このような状況下、自民党から高度な戦略的視野と政治の知恵を持つ政治家の登場が待たれる。ところが四方を見渡しても、このような「大人物」は見つからないようだ。安倍氏であっても大きな「機会主義者」に近いようだ。公理や正義を求め、守ろうとするよりも、「情勢に迫られて」だ。日本の政治エリート及び戦略界の関係者は、中国けん制のことばかりで思案に暮れている。ところが適度なバランスの取れた戦略を保つ収益よりも、敵意のない隣の大国への過度なけん制が最終的に自身に招く損失の方がはるかに大きいだろう。世界の歴史における大国の悲劇は、すでにこれを雄弁に証明している。

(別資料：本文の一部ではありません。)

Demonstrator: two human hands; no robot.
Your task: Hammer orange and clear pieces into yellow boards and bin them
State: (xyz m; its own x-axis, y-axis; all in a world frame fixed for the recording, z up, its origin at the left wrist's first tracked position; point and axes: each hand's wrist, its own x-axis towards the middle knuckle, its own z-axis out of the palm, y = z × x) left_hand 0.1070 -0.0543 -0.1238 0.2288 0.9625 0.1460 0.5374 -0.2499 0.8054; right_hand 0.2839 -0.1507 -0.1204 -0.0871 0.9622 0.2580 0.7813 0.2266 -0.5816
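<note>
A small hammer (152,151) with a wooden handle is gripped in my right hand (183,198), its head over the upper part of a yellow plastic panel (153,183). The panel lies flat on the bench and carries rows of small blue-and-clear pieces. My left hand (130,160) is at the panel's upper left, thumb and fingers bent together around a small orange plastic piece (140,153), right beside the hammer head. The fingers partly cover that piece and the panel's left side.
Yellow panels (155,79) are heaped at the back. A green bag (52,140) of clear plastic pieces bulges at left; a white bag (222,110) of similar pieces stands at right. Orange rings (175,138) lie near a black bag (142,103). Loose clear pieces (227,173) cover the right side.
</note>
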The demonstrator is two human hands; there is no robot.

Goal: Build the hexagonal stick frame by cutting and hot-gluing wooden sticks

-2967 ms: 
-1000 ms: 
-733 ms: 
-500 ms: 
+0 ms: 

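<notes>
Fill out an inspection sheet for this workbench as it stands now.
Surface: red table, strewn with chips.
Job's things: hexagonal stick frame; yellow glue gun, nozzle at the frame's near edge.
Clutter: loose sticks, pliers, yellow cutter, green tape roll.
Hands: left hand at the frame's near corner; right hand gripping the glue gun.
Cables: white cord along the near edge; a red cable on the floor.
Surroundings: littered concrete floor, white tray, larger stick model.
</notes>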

自民党の指導層は1972年以降の中日関係の歴史の歩みにおいて、何度も正しい選択をした。これが両国の根本的な利益に合致することは実践によって証明された。菅政権の後半に中日関係は事実上袋小路に入ったが、日本の政権交代は理論上、関係をリセットするチャンスをもたらした。両国関係は現状を維持するのか、低迷の一途をたどるのか、それとも低迷を止め安定を求め、これを改善に転じるのだろうか。後者が難しいことは間違いないが、唯一の正解だ。閉幕したばかりの東京五輪の開催期間中、中日双方に黙契と善意がなかったわけではない。日本側もさまざまなルートから北京東京五輪の開催に協力すると表明した。来年は中日国交正常化50周年だ。日本側が政権交代を契機とし、正しい道を歩みながら革新に臨み、中日関係の好転と健全かつ安定的な発展を促すことを願う。